(Data provided)
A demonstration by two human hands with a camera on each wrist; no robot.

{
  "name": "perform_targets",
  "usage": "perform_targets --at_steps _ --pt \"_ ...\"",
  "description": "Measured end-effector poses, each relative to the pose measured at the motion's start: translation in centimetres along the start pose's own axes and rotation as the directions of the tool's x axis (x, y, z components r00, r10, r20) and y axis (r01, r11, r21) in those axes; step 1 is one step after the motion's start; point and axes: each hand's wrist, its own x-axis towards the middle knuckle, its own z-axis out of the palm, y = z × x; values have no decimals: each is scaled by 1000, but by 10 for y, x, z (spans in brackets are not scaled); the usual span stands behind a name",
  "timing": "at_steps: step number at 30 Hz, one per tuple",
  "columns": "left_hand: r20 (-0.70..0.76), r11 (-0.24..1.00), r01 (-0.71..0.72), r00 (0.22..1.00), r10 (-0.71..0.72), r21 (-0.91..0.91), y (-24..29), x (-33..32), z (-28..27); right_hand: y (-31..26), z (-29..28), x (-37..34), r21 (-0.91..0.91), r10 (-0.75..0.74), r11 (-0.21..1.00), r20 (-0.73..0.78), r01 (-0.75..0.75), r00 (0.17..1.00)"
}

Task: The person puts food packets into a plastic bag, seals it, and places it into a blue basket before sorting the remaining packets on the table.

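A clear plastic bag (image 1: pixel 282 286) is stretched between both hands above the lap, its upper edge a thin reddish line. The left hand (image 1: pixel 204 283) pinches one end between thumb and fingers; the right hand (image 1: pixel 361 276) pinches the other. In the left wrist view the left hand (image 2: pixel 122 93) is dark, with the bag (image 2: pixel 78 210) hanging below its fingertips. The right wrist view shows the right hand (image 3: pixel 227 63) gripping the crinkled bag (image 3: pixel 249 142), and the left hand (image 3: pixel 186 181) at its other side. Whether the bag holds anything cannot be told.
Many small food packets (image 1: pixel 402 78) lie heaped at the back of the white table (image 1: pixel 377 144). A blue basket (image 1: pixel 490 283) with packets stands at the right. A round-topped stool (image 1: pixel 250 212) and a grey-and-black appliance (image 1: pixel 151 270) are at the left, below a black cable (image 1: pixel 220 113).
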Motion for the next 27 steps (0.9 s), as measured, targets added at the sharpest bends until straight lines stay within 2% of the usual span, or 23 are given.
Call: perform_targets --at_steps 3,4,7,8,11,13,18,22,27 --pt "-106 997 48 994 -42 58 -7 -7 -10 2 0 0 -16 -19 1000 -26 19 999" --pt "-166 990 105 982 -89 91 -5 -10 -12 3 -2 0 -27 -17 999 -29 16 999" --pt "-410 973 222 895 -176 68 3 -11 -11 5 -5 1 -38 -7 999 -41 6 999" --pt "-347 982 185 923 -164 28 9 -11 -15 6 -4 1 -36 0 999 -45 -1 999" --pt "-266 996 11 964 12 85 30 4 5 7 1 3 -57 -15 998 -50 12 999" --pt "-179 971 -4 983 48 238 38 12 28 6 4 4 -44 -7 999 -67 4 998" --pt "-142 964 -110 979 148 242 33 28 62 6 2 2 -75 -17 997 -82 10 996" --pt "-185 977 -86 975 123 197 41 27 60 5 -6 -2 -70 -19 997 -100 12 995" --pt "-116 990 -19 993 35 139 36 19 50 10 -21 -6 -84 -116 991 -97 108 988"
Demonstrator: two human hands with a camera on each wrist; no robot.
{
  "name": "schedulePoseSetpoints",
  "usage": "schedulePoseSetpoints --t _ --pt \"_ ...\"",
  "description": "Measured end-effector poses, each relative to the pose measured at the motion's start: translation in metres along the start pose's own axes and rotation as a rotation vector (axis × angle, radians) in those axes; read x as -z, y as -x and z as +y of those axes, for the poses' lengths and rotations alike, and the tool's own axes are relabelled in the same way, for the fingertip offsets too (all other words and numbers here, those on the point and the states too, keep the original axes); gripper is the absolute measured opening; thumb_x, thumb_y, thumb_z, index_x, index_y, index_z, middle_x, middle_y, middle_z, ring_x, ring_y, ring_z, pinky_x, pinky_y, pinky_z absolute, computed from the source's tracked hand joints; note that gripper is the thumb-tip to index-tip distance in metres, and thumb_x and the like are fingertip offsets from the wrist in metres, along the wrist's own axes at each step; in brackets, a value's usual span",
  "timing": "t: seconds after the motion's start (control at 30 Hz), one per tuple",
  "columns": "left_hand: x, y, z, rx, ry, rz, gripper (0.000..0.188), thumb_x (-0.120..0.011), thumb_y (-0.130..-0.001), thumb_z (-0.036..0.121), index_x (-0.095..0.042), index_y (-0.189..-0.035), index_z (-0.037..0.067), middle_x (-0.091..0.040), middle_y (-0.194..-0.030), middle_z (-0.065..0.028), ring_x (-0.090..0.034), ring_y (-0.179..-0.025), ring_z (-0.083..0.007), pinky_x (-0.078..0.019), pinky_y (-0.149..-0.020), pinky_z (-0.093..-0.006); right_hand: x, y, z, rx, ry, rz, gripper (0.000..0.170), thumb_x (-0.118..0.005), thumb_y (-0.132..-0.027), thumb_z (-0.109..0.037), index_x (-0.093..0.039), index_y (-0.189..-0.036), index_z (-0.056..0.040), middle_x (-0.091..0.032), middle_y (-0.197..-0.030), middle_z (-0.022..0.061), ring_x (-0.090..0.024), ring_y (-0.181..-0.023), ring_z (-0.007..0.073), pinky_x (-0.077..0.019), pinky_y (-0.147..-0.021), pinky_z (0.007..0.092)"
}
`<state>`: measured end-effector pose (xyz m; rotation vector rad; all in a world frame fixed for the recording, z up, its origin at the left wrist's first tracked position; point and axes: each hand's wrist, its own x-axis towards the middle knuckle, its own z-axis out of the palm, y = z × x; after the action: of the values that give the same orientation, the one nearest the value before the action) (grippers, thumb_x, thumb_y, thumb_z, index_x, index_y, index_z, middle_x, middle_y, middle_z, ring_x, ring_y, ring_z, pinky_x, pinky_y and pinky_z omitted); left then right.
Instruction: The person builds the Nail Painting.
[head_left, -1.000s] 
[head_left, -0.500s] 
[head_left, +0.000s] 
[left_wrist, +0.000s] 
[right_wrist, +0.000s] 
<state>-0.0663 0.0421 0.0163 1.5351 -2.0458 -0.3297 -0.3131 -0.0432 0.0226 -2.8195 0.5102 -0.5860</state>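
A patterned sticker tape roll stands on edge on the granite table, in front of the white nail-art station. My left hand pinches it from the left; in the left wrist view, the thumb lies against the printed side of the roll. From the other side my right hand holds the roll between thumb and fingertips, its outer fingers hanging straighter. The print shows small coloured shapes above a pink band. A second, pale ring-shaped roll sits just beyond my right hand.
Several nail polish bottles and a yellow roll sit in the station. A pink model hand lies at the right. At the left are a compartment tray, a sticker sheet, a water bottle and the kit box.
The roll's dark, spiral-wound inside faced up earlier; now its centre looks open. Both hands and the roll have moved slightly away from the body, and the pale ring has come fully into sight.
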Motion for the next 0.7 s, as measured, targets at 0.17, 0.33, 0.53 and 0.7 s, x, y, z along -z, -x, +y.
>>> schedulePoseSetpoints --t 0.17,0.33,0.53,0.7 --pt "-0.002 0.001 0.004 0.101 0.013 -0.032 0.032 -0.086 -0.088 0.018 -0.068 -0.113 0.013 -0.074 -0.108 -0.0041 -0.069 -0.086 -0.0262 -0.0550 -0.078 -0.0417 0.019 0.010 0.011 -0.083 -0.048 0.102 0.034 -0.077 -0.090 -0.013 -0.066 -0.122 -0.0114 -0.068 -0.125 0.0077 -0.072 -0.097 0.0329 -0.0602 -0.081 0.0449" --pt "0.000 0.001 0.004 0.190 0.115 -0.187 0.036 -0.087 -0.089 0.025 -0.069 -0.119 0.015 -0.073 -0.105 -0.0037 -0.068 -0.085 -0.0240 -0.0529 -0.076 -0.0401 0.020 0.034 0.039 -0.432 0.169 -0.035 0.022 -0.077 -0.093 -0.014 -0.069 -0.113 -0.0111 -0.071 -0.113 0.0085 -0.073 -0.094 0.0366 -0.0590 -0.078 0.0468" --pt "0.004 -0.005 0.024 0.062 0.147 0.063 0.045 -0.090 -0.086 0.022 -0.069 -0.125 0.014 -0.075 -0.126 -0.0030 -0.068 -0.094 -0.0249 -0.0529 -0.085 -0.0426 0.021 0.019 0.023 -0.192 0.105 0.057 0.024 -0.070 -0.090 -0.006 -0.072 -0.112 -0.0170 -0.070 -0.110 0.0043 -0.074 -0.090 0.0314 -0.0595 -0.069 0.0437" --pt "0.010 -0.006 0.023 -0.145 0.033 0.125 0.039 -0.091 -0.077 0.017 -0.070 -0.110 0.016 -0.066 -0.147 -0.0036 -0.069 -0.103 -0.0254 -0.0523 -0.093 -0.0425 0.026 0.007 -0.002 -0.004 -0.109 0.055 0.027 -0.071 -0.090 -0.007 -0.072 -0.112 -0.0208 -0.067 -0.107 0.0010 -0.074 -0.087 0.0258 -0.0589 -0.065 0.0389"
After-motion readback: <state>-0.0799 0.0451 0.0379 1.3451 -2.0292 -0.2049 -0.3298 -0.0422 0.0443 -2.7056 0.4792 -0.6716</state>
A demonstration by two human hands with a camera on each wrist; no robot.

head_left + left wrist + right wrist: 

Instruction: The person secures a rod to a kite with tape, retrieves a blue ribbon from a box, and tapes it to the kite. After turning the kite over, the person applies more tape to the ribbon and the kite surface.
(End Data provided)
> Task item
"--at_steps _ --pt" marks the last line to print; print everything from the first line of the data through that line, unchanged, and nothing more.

> Response to this exercise
A demonstration by two human hands with a camera on each wrist; no robot.

{
  "name": "perform_targets",
  "usage": "perform_targets --at_steps _ --pt \"_ ...\"",

The response to this exercise is now complete.